What can we say about mental illness? I know that a lot of people think "its all in your head" well fuck you ......yes it is duh.......to live in my mind, to fight back an forth like there are two totally different people in there is exhausting.  I hate taking pharmaceuticals, however I do because I am not good without them.   I take klonopins for anxiety, but marijuana works much better.  But pharm companies dont want ya to know that cuz that dips into their wallets.  oh well......i stay in bed a lot lately, have no desire to go anywhere or do anything....I do have major stress in my house that will be in another post ......later..

Sunday, May 10, 2009

Jaedyn's 1st bday



Yesterday was my third grand childs 1st birthday. My children are throwing these babies at me like softballs. lol. She had a wonderful time with her cake as you can see. We had to take it from her or she would have eaten the whole damn thing. Happy Birthday Jaedyn, my only blue eyed baby. I wish you many, many more happy years!

A dog and her baby

Our black lab Agatha loves babies. She has really taken a shine to the newest member of the the family Emma. She follows her everywhere. She nudges people with her nose when she cries.
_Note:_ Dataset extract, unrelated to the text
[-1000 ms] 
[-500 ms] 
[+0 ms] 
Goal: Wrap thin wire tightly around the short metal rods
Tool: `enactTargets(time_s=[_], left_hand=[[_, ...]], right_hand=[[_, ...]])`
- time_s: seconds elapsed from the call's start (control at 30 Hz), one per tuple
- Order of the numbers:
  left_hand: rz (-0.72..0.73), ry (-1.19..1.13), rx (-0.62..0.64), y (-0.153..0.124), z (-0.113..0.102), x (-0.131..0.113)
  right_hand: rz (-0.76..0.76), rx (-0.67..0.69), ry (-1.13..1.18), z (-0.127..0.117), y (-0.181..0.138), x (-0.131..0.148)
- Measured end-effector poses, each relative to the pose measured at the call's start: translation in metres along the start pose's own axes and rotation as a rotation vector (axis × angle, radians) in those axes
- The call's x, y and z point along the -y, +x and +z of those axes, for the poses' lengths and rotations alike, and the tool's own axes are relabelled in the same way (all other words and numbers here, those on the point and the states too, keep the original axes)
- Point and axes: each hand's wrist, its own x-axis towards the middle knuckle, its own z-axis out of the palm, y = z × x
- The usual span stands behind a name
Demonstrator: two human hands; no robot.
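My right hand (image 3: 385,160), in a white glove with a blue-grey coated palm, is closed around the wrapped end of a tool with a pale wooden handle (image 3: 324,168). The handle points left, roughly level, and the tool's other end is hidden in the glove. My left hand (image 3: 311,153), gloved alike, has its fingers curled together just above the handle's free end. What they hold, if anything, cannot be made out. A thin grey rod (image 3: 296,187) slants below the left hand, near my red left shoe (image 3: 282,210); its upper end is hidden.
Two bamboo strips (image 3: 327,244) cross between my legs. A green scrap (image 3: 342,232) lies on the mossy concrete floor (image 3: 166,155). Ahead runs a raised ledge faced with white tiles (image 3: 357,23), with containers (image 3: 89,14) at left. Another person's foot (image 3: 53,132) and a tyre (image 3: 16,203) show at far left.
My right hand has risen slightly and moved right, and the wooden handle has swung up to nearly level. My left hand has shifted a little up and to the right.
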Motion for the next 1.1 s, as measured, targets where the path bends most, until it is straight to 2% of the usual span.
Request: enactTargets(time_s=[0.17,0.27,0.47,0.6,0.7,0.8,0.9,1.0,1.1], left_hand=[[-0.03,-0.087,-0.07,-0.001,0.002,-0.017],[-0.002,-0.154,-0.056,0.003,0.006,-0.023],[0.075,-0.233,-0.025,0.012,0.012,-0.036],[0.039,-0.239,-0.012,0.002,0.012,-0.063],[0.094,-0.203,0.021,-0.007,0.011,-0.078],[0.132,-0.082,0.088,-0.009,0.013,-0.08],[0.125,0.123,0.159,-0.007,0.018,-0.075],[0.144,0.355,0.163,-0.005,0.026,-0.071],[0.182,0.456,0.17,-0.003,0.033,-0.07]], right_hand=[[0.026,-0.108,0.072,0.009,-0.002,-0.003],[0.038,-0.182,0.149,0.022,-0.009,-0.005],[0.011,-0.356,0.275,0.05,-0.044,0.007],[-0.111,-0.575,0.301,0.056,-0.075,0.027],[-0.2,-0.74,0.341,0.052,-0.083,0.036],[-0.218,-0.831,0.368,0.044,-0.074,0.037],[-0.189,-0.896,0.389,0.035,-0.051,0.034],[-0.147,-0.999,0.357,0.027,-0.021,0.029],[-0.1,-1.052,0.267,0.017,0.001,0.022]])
She even got in a mouthy argument with Emma's mom the other evening over whose baby that was. Kristin would say this is my baby and Agatha would say......"bowwowgrumblegrowl" lol.

Tuesday, April 28, 2009

Please meet Emma Grace

This is Emma Grace my newest grand baby. She was born on April 20 2009. She weighed 6lbs 11 oz and was 18 in. long. Mommy and baby are doing great. Big sister and big brother are trying to adjust. Big sister is adjusting much better then big brother because big brother was a momma's baby and now he is jealous!!!!